高橋和夫・評 ヒュー・マイルズ著、河野純治訳『アルジャジーラ 報道の戦争』
(光文社、2005年)447ページ、2300円
 アラビア半島からペルシア湾に親指を突き出したような半島がある。ここが首長国カタールである。面積は秋田県ほどで、人口は80万である。世界有数の天然ガス資源に恵まれた豊かな国でもある。この首長国で1996年にアラビア語の衛星テレビ局アルジャジーラが開局した。アルジャジーラとはアラビア語で島を意味する。言論の制限されたアラブ世界の中での自由なメディアの島でありたいとの意思表示である。金は出すが口は出さないという首長の姿勢に守られて、同局は急成長を遂げた。追い風となったのは、アフガン戦争とイラク戦争であった。アラブ世界は初めて自らの姿を映すメディアを獲得した。本書のメイン・ストーリーである。それだけならば新しさはない。しかし、本書の強みは、その詳細にある。
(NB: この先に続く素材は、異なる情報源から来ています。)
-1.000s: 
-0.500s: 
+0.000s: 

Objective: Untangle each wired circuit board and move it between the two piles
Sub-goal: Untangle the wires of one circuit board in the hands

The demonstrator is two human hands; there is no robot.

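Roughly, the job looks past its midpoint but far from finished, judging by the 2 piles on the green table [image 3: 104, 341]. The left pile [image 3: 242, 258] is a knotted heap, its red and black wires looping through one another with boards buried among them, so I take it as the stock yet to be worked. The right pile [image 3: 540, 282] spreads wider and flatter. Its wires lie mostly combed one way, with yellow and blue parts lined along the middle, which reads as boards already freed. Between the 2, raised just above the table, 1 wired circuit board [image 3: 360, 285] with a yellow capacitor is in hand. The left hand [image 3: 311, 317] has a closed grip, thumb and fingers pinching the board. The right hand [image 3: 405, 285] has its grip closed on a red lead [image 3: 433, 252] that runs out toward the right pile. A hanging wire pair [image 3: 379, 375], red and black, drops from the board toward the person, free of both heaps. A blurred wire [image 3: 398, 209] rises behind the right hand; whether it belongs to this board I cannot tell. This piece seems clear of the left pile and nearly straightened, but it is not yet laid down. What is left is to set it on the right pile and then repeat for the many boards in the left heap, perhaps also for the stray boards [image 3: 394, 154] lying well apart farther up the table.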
 BBC(英国放送協会)とサウジアラビアが計画していたアラビア語の衛星テレビの計画が挫折し、そのスタッフがアルジャジーラに雇用された経緯、パレスチナ報道でアラブのテレビとしては初めてイスラエル人を登場させた際の衝撃、報道内容に激怒したアラブ各国政府の妨害工作、アルカエダとの取材交渉での綱引き、米英からの強い批判の中でイラク戦争報道、米軍の「誤射」による職員の殉職、アルカエダ寄りだとかフセイン寄りだと批判しながらもアルジャジーラから映像を購入する欧米の報道機関の姿、アラブ世界のライバルとの競争の様子など数々のドラマが各方面の関係者のインタビューを織り交ぜながら綿密に描写されている。副題にあるように、アルジャジーラの歴史は、戦争の報道を通じた「報道の戦争」の記録である。アルジャジーラの登場によって中東のメディアは変わった。国営放送の退屈な内容では視聴者を得られなくなったからだ。アルジャジーラ革命ともいえる現象であった。このアルジャジーラが近く英語放送の開始を予定している。中東のメディアを変えたアルジャジーラが世界のメディアを変えるのだろうか。なお翻訳は内容にマッチしたテンポの良さだ。